Build mechanical computers powered by marbles to solve logic puzzles. Escape planet Eniac and discover how computers work.
4,198 backers pledged $404,071 to help bring this project to life.

Turing Tumble Progress Update #11: We are in Production!!!

Posted by Paul Boswell (Creator)
75 likes

That's right! We are IN PRODUCTION! I can't tell you all how good it feels to say that.

More precisely, I should say we are now all the way in production. We actually began production of the box, the book, the vacuum trays, and all the other non-plastic parts a little over a week ago. But now, every part of the game is ready to go.

Before I tell you the story, let me start by saying that since we have finally entered into production, we're going to charge credit cards for add-ons and pre-orders. So please make sure the credit card you used on BackerKit is current. We'll charge them all for any add-ons and pre-orders tomorrow.

Since the 3rd round of plastic parts...

You might remember the third round of plastic parts had a few serious problems. The biggest problem had to do with the ramps: the hole in the center was cut too small, making them not quite fit onto the pins on the board anymore. Since it's not possible to add metal to a mold (to make the holes bigger) it looked like we might have to remake the mold, delaying things even more.  

Speaking of molds, I thought you might appreciate seeing some pictures of the injection molds. I asked Sky (you'll hear more about him later) to take pictures of the molds while he was at the factory. Here's one of the molds:

Half of one of the molds...
Half of one of the molds...

 

...and here's the other half.
...and here's the other half.

This is called a "family mold" because it makes several different types of parts in one shot. Notice how there are multiple cavities for some parts. That way, they can make all the parts needed for one copy of the game in a single shot.

At first glance, the mold seems pretty simple, but they are surprisingly complicated. I found a great video on YouTube that explains more about injection molds. It's definitely worth the 10 minutes to watch it.

Here's another one of the molds:

One half of the mold for the gear bits...
One half of the mold for the gear bits...

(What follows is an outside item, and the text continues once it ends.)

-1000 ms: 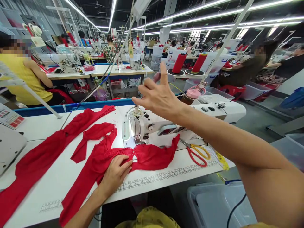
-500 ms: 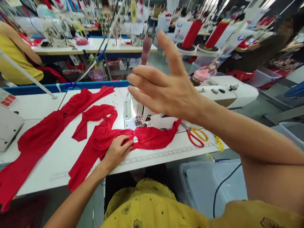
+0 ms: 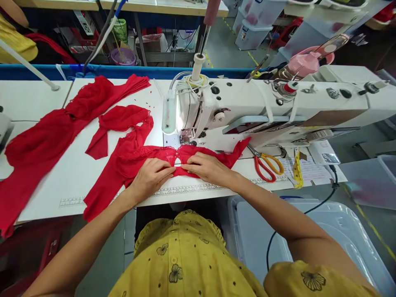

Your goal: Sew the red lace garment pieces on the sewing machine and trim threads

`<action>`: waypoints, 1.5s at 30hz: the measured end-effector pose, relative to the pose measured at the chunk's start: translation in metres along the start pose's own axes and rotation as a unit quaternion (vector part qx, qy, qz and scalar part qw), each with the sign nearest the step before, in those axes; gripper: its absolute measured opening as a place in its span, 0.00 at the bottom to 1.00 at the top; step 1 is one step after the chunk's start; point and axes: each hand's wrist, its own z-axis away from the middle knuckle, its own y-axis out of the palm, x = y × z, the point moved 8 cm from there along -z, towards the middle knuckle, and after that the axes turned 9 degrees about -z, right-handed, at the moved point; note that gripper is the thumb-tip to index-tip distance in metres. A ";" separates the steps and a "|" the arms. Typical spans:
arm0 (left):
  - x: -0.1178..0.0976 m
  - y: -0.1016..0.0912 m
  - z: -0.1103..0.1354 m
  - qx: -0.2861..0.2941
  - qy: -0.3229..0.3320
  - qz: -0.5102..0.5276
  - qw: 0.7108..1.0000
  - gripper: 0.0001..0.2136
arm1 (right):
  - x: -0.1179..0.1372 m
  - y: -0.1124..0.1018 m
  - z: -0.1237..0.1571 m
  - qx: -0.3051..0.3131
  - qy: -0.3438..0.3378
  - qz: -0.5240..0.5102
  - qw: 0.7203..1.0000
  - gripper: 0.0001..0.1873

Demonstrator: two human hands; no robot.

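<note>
A red lace garment [image 3: 130, 159] lies on the white table [image 3: 74, 181] in front of the white sewing machine [image 3: 247, 109]. My left hand [image 3: 151, 175] presses on the garment just left of its centre seam, fingertips pinched on the fabric. My right hand [image 3: 206, 167] lies on the same garment right of the seam, fingers flat and pointing left, meeting the left hand's fingertips. Both hands sit just in front of the machine's needle area [image 3: 184, 140].
More red fabric pieces [image 3: 40, 140] spread over the table's left. Scissors with red and yellow handles [image 3: 267, 163] and a yellow tape measure [image 3: 297, 171] lie to the right. A clear plastic bin [image 3: 309, 231] stands below on the right. A pink-lidded jar [image 3: 305, 62] sits behind the machine.
My right hand has come down from the air above the machine onto the garment beside my left hand. The view has tilted downward.
</note>
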 end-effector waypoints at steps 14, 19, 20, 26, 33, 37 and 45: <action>0.030 0.009 -0.010 0.125 -0.037 0.077 0.988 0.12 | -0.021 0.000 -0.012 0.080 0.015 -0.153 0.985 0.15; 0.035 0.010 -0.017 0.207 -0.041 0.061 0.976 0.16 | -0.019 -0.004 -0.012 0.146 0.068 -0.125 0.979 0.19; 0.036 0.010 -0.019 0.224 -0.039 0.055 0.972 0.17 | -0.018 -0.006 -0.012 0.158 0.076 -0.123 0.977 0.21; 0.040 0.010 -0.024 0.275 -0.015 0.039 0.961 0.23 | -0.019 -0.006 -0.009 0.190 0.096 -0.121 0.970 0.26; 0.043 0.010 -0.024 0.308 -0.009 0.043 0.950 0.24 | -0.026 0.000 -0.007 0.185 0.102 -0.141 0.967 0.29; 0.044 0.011 -0.024 0.304 -0.002 0.048 0.951 0.25 | -0.026 -0.001 -0.007 0.181 0.092 -0.153 0.967 0.28; 0.046 0.014 -0.022 0.301 -0.004 0.062 0.952 0.25 | -0.027 -0.002 -0.007 0.169 0.101 -0.175 0.965 0.27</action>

See those shiny circles on each of the gear teeth? Those are actually pins that run all the way through the mold to the outside. They're called "ejector pins". After plastic has been injected into the mold and it's cooled, the mold is pulled apart, and those pins are pushed forward to pop the part out of the mold.

...and here's the other half.
...and here's the other half.

On the other side of the mold, you can see little dots sticking up on each of the gear teeth. They actually added those little pins after the first round to help reduce "sink" in the plastic when it cooled (more on that later).

The ramps were also made in an 8 cavity mold like the one pictured above. Unfortunately, I don't have a picture of mold for the ramps. The problem was that the pins sticking out of the mold (that formed holes through the ramps) were all too small.

And here is where our hero enters. Sky is the name of our engineer at LongPack and he really stepped up. First, he spent a long time trying various approaches to solve the problem without making drastic (risky) changes to the mold. He was able to get 5 of the 8 cavities to work that way, which was good, but not good enough. So he decided to make one last-ditch attempt to fix the problem. If it failed, they'd have to remake the whole mold.

He attempted to cut out the little pins in the center of each of the ramps, and then replace them with new, slightly larger pins. I'm no machinist, but this seems extremely difficult to me. The pins he cut out looked a lot like this pin:

Little pins like these had to be cut out and replaced with slightly larger ones.
Little pins like these had to be cut out and replaced with slightly larger ones.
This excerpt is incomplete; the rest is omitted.